Mandricardo

Personaje del Orlando enamorado (v.) de Boyardo (1441-1494) y del Orlando furioso (v.) de Ariosto (1474- 1533). Hijo de Agricán (v.) y rey de Tar­taria, dotado de fuerza sobrehumana y de extraordinario valor, abandona muy joven su reino para dirigirse a Occidente a vengar a su padre, muerto por Orlando (v. Roldán); no lleva consigo armas ni caballo, por cuanto quiere ganárselo todo con su valor, pero llega a la fuente «del hada, y allí, tras dificilísimas pruebas, conquista las armas de Héctor (v.), a ex­cepción de Durindana, que es ahora la es­pada de Orlando, y, juntamente con Gradasso (v.), ya cautivo del hada, marcha a Francia.
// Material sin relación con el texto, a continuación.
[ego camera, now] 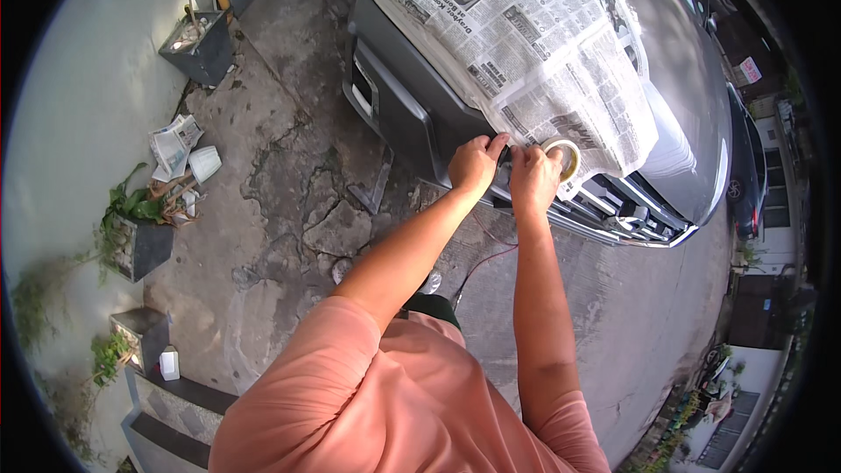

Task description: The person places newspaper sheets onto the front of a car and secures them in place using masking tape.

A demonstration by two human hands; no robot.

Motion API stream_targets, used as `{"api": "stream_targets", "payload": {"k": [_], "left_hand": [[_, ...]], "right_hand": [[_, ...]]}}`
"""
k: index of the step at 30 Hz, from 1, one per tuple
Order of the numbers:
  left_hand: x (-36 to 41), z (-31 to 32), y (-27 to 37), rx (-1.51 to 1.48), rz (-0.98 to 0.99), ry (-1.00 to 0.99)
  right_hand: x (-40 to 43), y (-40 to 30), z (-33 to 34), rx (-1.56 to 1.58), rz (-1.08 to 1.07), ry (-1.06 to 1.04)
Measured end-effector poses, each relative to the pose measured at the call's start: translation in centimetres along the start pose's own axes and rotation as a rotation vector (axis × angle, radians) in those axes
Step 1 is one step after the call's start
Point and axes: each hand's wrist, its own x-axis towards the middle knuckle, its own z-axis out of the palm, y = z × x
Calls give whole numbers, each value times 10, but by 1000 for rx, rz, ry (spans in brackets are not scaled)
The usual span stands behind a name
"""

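Sheets of newspaper (558, 59) cover the front corner of a grey car, and a strip of masking tape (453, 79) runs along their lower edge above the bumper (456, 112). At the paper's near corner, my left hand (474, 163) has its thumb and fingertips against the taped edge. Whether it pinches anything is hidden. Close beside it is my right hand (535, 177), its fingers curled, with a roll of masking tape (575, 159) held at its right side against the paper. What lies under both sets of fingertips cannot be made out.
The car's chrome grille (614, 213) lies right of my hands. A red cable (483, 269) crosses the concrete below. Broken concrete (338, 226) and a dark angled piece (372, 187) lie left. Planters (200, 49) and crumpled newspaper (172, 144) stand by the wall.
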Motion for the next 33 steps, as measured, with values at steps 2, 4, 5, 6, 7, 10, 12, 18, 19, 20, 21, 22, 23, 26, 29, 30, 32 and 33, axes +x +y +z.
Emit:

Aquí la narración del Orlando enamorado queda interrumpida; sin embar­go, esta primera y admirable aventura del joven rey, llegado del Extremo Oriente con la aureola de la gloria de su padre y de las hazañas por él ya realizadas, y que tan milagrosamente se apodera de las ar­mas, es suficiente para convertirle en una de las figuras más fascinadoras de la gran leyenda que es el poema de Boyardo. En el Orlando furioso, este ambiente fantástico desaparece; sin embargo, la figura de Mandricardo sigue manteniendo, como caracte­rística propia, un ímpetu jamás disminuido que la lleva a través de las filas cristia­nas y sarracenas a provocar reyertas y lu­chas hasta que muere a manos de Ruggiero (v.), y acaba así su rápida y deslumbrante carrera.
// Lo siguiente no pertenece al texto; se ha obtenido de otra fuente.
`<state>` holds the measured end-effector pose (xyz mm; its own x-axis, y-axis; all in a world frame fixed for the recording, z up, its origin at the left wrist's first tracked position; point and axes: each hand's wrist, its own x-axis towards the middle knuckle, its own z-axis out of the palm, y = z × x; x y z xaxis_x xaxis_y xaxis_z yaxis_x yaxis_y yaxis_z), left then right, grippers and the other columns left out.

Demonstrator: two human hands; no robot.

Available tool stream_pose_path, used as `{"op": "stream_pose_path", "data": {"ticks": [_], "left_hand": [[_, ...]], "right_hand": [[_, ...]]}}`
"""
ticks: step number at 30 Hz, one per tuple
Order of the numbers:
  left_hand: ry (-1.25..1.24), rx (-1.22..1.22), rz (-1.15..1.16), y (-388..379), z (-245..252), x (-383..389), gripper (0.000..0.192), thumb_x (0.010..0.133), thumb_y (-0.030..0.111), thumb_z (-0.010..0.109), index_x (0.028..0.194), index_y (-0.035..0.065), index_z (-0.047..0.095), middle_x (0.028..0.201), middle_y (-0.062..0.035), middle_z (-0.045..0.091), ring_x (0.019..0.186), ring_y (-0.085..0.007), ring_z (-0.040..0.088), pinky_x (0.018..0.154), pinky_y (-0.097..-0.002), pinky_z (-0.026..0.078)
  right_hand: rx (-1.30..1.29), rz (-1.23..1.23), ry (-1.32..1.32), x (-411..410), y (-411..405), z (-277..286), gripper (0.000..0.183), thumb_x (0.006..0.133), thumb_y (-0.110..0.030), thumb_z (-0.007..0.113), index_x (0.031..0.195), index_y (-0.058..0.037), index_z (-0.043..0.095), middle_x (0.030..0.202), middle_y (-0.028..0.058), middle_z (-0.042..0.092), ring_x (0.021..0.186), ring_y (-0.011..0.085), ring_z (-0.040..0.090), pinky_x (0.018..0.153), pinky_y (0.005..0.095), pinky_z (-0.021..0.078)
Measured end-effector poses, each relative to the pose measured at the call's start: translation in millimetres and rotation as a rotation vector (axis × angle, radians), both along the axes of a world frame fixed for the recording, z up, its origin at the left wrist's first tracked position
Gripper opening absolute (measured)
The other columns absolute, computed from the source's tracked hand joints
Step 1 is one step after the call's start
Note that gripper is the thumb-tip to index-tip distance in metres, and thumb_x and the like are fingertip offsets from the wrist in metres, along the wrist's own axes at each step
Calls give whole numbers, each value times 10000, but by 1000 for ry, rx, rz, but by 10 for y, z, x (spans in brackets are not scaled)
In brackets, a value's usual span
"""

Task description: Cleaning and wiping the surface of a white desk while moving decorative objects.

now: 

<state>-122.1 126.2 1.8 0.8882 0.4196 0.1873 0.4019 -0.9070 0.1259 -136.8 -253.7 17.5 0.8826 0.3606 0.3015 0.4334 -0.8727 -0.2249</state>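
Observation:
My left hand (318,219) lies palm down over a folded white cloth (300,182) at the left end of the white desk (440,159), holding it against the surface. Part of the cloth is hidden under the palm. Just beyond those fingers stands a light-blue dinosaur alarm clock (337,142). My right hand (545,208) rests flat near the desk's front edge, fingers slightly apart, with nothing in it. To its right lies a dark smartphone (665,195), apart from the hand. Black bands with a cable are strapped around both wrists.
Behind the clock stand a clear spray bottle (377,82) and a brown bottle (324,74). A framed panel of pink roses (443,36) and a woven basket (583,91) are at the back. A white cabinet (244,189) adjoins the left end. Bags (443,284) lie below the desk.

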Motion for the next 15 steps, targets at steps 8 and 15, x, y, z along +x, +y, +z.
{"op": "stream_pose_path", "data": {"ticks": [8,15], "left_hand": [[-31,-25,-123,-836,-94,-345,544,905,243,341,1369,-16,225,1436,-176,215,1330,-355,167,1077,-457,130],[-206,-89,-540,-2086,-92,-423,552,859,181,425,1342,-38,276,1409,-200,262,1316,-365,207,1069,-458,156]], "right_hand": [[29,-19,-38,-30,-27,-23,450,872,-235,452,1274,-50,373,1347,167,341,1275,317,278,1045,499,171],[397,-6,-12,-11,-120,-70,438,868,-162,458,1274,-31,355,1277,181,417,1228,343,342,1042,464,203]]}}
Primer episodio de su gran aven­tura es la conquista de Doralice (V.), la prometida de Rodomonte (v.), de la que se enamora en cuanto la ve, y a la cual hace suya tras haber derrotado a su es­colta; sigue luego el encuentro con Orlando y el duelo interrumpido casualmente, y, una vez éste ha enloquecido y abandonado las armas, la contienda con el desgraciado Zerbino (V.), que las ha reunido en un tro­feo con la inscripción «Armadura del pa­ladín Orlando» y quisiera impedir que el sarraceno se apoderase de la espada para él sagrada. Mandricardo, empero, no tiene escrúpulos: empuña Durindana y deja mor­talmente herido a Zerbino; poco después lucha con Rodomonte, a cuya novia ha rap­tado.

Luego, llegado al campo de Agra­mante (v.), pasa a ser protagonista de las contiendas suscitadas por la Discordia. Sos­tiene todavía cuatro duelos con Rodomonte, Ruggiero, Marfisa (v.) y Gradasso, y, lue­go que el primero de éstos ha tenido que soportar la elección de Doralice, que ha preferido el nuevo amante a su prometido, se aleja del campo y, ante los ojos de to­dos los sarracenos, se enfrenta con Ruggiero en una épica lucha, para caer finalmente, dejando tras sí la memoria de sus grandes éxitos, de sus golpes terribles y de su ruidoso nombre («Llamábase el feroz Mandricardo»).